** The task **
Will you return, word for word, only the lines from the top of the data below down to and including the one with "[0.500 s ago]"?

========================================================================

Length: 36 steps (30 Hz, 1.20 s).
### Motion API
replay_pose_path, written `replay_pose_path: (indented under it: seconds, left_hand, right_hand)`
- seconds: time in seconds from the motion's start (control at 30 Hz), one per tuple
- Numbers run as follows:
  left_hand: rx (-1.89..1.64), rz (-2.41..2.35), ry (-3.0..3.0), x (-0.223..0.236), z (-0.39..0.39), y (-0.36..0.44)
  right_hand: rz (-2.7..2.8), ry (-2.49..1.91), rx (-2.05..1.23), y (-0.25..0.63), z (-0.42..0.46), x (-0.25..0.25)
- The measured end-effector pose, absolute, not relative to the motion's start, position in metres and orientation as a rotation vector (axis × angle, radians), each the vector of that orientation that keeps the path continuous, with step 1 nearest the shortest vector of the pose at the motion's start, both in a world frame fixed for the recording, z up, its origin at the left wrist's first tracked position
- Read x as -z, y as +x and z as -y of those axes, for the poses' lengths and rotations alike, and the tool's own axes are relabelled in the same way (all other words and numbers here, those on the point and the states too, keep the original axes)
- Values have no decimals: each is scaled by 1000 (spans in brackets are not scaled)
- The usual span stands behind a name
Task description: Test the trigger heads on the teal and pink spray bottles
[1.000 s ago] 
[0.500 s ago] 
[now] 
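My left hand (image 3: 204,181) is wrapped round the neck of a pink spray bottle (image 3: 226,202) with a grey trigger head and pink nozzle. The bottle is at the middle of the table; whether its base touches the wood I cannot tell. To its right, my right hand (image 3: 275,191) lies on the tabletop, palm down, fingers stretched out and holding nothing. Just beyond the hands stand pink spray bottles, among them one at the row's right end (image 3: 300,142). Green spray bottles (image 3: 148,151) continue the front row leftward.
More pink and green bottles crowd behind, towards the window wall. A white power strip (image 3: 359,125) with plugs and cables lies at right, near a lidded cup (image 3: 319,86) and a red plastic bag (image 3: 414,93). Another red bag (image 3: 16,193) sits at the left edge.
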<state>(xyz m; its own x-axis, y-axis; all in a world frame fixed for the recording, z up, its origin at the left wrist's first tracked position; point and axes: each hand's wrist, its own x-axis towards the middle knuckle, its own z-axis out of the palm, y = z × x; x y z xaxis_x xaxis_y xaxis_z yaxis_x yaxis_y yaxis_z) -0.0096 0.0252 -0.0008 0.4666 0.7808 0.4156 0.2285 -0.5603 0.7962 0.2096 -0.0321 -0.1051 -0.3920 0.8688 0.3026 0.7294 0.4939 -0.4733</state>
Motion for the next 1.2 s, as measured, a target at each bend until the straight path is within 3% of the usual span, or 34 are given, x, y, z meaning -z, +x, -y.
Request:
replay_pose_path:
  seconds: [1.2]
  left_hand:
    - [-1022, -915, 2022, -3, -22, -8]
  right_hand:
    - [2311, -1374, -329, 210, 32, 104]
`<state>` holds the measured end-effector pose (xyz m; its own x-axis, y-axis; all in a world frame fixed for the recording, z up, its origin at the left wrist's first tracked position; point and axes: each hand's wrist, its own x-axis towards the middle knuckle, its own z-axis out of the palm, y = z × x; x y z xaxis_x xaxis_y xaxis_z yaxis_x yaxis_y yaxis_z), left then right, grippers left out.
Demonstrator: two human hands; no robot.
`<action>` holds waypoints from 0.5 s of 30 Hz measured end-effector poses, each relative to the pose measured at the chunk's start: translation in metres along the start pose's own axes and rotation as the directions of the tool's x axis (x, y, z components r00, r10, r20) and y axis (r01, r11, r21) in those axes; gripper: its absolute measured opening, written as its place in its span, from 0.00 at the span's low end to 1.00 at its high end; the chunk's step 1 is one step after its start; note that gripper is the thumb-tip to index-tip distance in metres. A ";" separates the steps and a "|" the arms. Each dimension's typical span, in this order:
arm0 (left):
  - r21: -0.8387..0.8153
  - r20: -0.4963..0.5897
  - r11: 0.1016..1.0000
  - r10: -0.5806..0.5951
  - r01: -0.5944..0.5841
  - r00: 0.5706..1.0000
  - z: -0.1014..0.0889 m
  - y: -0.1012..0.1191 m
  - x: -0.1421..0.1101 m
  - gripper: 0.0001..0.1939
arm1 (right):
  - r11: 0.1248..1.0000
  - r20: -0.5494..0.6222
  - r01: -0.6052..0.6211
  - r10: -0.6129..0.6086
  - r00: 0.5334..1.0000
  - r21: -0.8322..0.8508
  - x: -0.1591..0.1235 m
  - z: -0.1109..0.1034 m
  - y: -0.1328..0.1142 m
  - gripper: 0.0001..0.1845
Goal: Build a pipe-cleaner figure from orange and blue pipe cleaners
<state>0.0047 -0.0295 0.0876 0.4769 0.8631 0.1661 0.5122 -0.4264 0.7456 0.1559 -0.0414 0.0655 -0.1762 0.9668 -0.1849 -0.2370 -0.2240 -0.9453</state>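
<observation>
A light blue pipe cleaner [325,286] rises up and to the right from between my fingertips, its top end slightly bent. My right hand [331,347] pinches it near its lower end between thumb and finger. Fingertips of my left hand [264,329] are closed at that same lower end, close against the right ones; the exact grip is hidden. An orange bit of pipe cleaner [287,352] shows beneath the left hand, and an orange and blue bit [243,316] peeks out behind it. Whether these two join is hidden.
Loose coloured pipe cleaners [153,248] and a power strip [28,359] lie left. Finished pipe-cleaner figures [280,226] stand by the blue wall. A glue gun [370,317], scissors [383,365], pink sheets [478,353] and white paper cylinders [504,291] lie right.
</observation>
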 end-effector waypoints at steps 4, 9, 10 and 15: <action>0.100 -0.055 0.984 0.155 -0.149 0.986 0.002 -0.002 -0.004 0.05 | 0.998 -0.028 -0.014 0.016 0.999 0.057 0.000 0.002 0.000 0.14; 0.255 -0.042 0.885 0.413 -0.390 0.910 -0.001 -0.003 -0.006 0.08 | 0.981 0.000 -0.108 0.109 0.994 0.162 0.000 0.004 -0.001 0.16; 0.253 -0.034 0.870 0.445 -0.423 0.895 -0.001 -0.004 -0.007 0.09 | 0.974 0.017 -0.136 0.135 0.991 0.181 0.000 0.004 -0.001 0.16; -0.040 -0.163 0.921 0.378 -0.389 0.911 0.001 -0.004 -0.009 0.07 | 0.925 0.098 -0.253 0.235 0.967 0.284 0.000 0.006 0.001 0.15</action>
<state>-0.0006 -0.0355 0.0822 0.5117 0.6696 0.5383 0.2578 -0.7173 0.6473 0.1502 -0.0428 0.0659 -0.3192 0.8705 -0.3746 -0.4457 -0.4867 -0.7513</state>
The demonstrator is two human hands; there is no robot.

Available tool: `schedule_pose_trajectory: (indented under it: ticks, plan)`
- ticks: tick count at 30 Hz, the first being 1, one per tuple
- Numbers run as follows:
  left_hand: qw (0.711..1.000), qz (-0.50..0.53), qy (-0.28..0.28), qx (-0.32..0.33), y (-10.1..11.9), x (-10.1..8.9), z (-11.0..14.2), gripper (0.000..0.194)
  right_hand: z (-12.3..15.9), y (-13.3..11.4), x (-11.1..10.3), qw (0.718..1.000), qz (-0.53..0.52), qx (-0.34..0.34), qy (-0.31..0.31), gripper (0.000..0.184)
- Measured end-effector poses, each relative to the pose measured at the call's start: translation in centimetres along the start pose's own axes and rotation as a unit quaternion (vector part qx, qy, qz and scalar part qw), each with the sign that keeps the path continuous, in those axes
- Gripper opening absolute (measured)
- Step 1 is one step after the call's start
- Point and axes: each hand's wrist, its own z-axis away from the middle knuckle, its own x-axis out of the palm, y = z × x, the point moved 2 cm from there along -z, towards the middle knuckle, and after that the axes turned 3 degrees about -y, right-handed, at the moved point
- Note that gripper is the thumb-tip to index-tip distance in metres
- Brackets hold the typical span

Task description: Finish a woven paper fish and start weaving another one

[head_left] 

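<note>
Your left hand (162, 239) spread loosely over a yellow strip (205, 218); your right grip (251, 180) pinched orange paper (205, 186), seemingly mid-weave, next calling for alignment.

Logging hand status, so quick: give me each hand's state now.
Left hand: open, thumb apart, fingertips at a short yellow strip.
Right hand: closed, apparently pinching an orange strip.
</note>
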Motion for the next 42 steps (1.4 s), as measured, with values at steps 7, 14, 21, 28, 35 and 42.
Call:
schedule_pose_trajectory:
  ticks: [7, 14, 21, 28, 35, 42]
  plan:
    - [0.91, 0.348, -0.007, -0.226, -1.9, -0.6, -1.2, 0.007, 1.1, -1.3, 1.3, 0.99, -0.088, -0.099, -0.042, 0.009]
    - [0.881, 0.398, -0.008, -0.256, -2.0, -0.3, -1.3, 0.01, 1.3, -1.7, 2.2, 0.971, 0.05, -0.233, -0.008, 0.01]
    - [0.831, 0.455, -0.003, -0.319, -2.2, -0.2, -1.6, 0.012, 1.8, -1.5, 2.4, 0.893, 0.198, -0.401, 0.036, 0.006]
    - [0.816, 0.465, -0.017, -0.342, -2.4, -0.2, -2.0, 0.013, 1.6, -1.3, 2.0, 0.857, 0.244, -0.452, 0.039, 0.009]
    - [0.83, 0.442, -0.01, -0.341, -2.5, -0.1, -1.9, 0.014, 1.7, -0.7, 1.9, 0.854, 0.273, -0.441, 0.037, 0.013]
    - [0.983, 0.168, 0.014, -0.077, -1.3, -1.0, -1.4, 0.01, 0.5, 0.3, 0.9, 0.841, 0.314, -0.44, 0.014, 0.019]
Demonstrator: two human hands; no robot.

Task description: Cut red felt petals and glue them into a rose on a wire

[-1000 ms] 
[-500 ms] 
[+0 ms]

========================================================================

** Response **
Length: 36 steps (30 Hz, 1.20 s).
### Motion API
replay_pose_path, written `replay_pose_path: (indented under it: seconds, left_hand, right_hand)`
- seconds: time in seconds from the motion's start (control at 30 Hz), one per tuple
- Numbers run as follows:
  left_hand: rx (-1.89..1.64), rz (-2.41..2.35), ry (-3.0..3.0), x (-0.223..0.236), z (-0.39..0.39), y (-0.36..0.44)
  right_hand: rz (-2.7..2.8), ry (-2.49..1.91), rx (-2.05..1.23), y (-0.25..0.63), z (-0.42..0.46), x (-0.25..0.25)
- The measured end-effector pose, absolute, not relative to the motion's start, position in metres and orientation as a rotation vector (axis × angle, radians), each the vector of that orientation that keeps the path continuous, with step 1 nearest the shortest vector of the pose at the motion's start, both in a world frame fixed for the recording, z up, its origin at the left wrist's first tracked position
- Read x as -z, y as +x and z as -y of those axes, for the poses' lengths and rotations alike, and the tool's own axes are relabelled in the same way (all other words and numbers here, those on the point and the states too, keep the original axes)
- Values have no decimals: each is scaled by 1000 (spans in brackets are not scaled)
- The usual span stands behind a name
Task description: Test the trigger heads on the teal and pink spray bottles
[1.000 s ago] 
[0.500 s ago] 

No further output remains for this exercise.